== Assignment ==
With pictures excluded, copy word for word the lines in the data below from the line containing "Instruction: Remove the" through the line containing "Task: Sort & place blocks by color".

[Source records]
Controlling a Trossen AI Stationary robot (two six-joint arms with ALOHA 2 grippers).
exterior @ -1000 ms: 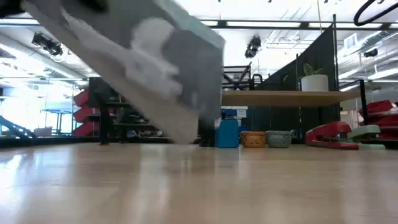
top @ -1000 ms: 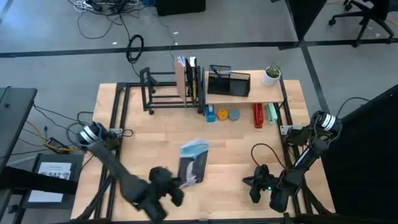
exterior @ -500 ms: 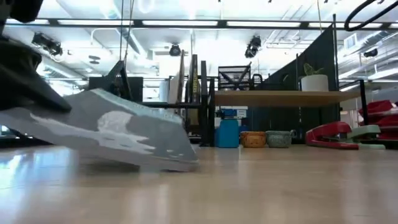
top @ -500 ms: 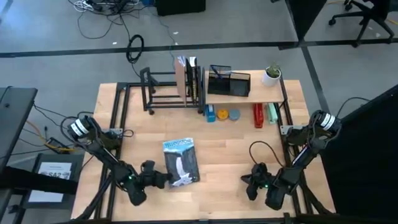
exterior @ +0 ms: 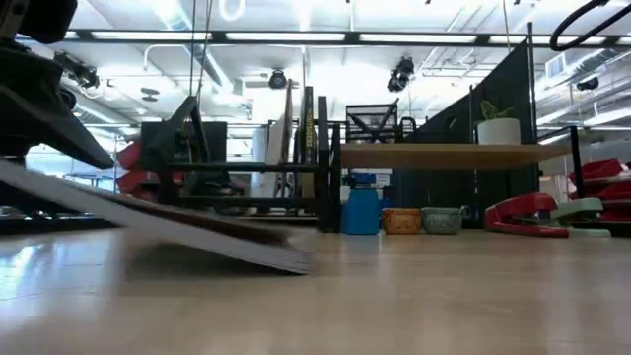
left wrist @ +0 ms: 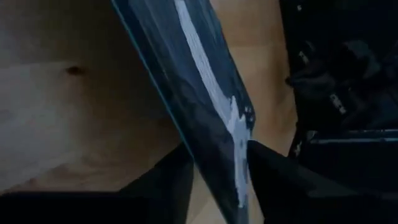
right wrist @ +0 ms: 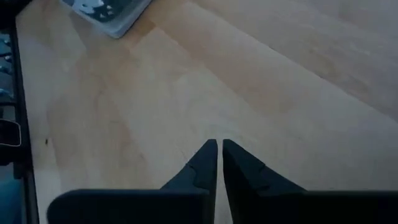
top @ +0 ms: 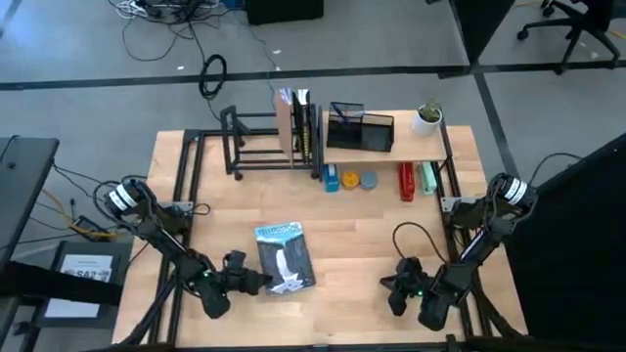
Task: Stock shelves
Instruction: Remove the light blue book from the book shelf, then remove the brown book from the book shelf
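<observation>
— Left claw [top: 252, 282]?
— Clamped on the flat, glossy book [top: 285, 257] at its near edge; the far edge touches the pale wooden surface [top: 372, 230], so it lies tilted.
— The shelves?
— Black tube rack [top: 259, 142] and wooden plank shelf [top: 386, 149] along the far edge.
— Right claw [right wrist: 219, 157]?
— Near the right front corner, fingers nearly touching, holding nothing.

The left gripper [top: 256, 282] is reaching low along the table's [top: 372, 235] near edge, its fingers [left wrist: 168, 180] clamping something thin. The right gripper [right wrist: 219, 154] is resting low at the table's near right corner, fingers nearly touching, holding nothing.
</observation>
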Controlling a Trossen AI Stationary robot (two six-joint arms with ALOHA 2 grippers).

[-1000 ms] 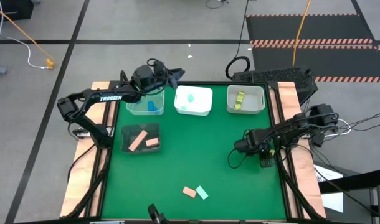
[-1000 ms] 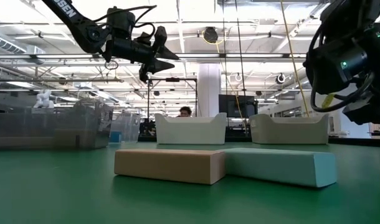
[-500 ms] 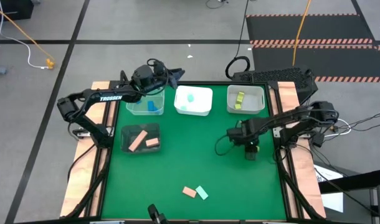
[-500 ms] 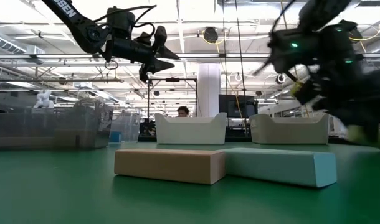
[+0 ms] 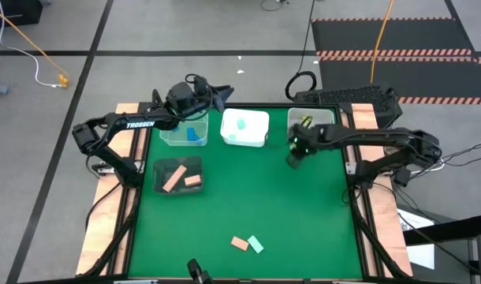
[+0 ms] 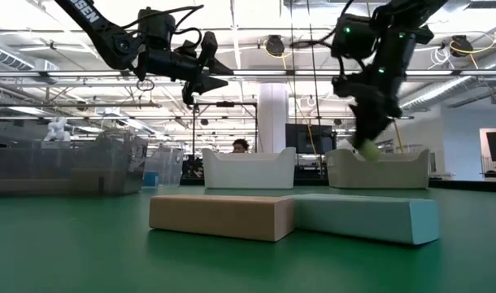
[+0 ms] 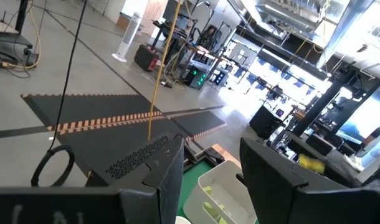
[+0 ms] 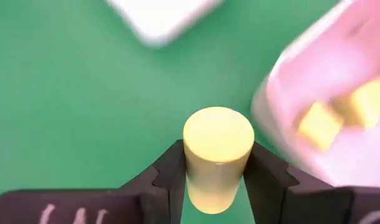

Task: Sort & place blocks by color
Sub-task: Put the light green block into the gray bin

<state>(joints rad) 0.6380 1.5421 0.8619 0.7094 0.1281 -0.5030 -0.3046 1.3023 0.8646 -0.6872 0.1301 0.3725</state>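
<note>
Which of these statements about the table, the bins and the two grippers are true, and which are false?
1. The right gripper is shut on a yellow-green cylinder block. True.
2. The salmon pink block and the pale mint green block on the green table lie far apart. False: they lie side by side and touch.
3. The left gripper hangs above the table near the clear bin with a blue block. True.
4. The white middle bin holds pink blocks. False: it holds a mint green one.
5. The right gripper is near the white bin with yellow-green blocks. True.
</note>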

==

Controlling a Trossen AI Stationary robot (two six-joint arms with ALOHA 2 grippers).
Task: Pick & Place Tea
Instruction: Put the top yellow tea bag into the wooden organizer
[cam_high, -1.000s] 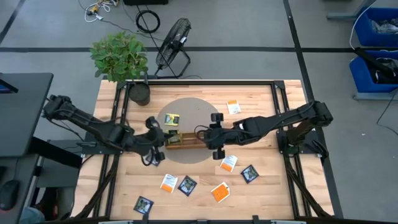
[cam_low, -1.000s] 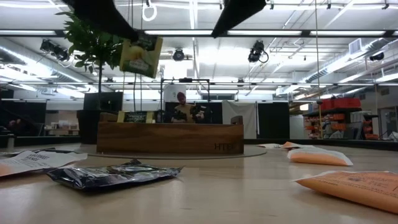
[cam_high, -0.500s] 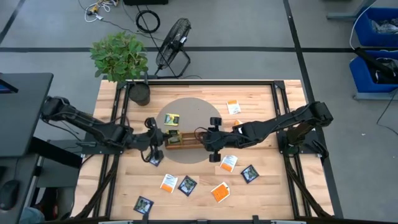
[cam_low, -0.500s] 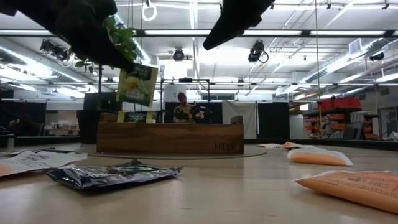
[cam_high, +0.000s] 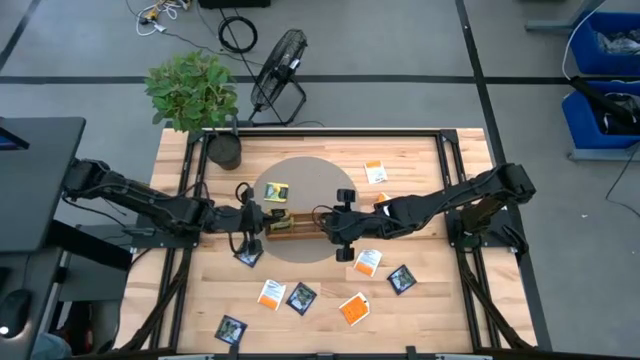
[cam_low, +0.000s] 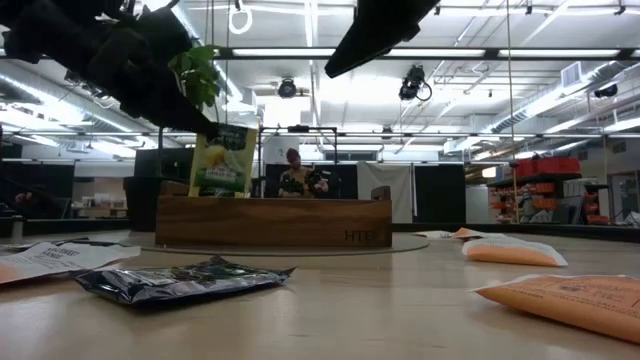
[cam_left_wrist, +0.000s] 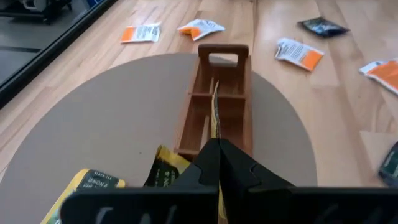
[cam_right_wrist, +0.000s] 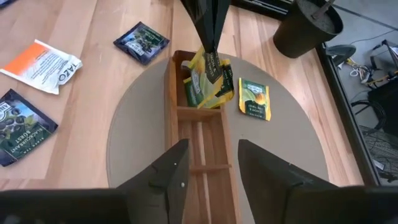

== Task result ==
Instruction: Remove the light blue book from the book shelf, then remove the brown book from the book shelf
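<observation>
— Left claw [top: 252, 282]?
— Clamped on the flat, glossy book [top: 285, 257] at its near edge; the far edge touches the pale wooden surface [top: 372, 230], so it lies tilted.
— The shelves?
— Black tube rack [top: 259, 142] and wooden plank shelf [top: 386, 149] along the far edge.
— Right claw [right wrist: 219, 157]?
— Near the right front corner, fingers nearly touching, holding nothing.

The left gripper [top: 256, 282] is reaching low along the table's [top: 372, 235] near edge, its fingers [left wrist: 168, 180] clamping something thin. The right gripper [right wrist: 219, 154] is resting low at the table's near right corner, fingers nearly touching, holding nothing.
</observation>
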Controlling a Trossen AI Stationary robot (two six-joint arms with ALOHA 2 grippers).

[-1000 ms] 
[-1000 ms] 
[-500 ms] 
[-500 ms] 
[+0 ms] 
[+0 ms] 
[+0 ms] 
[+0 ms] 

Task: Sort & place blocks by color

The work for this exercise is now done.